How another card creates problems with big purchases

How Another Card Creates Purchase Problems

If you’re looking to make a big purchase, such as a new automobile or a new home, you should be wary of adding new credit cards to your finances. The bigger purchases will show up as new lines of credit on your credit report and will take up a very big chunk of your credit history moving forward.

It might work better for you if you wait a year before opening a new line of credit. That big purchase may no longer be seen as a new line of credit by that time.

What is the best second card to choose?

What is the Best Second Card to Choose?

You have a lot of options in front of you. It could be a Surge Card, or a FIT Mastercard, or a Discover It Card that you are trying to decide between.

First of all realize there’s no one single correct answer. What you want to do is choose the card that is best for you and your personal finances. So what you do is you take the offers, put them in a pile and start looking at what terms you are being offered.

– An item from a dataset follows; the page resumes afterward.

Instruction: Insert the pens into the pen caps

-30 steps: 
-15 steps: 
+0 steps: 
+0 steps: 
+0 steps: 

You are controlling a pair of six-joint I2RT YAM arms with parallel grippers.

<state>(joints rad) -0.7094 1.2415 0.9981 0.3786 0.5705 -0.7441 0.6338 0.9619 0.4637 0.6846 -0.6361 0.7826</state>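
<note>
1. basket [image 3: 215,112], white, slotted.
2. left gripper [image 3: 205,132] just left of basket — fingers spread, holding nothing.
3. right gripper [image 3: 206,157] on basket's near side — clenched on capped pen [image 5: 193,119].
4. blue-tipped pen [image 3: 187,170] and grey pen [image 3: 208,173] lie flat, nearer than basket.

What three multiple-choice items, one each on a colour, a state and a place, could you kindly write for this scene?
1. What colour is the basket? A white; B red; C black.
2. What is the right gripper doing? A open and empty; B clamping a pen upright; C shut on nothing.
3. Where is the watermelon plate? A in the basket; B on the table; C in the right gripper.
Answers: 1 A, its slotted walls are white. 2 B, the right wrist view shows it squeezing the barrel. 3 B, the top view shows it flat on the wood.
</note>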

Tips to Help You Choose a Second Card

  • Have a goal in mind. You want to know what your expectations are. Determine what you are looking to achieve by having a second card. That will help you define which offer is best.
  • Pay attention to the APR and annual fees. Fees are a big part of how credit card issuers make their money day in and day out. But if you pay attention to your terms and conditions there is a good chance you will be able to find a second card that has better fees and terms than your previous card.
  • Consider any rewards programs you were offered. If you have raised your credit score diligently over the period you had your first card, your second card could come with a variety of options including travel rewards and cash back bonus rewards. Even at 1% to 3% rates, a cash back bonus program can help you save each month on your bills including groceries, gas, and restaurant purchases.
  • Create a relationship with a new financial institution or lender. A second card can be obtained through a completely different bank or credit issuer. And that can give you a chance to create a positive credit history with a brand new group.
Conclusion: Sometimes two cards are better than one

In Conclusion

Getting multiple credit cards can help you build your credit and improve your score. But you need to make the decision very carefully and then use your second card wisely. Remember that you are managing your debt and your finances no matter how many pieces of plastic you have in your wallet. 

Stay diligent and be responsible with your bills and your purchases. 

If you stick to the path that you were when you started your credit building journey, then a second card will help you achieve even better results as your grow your credit score.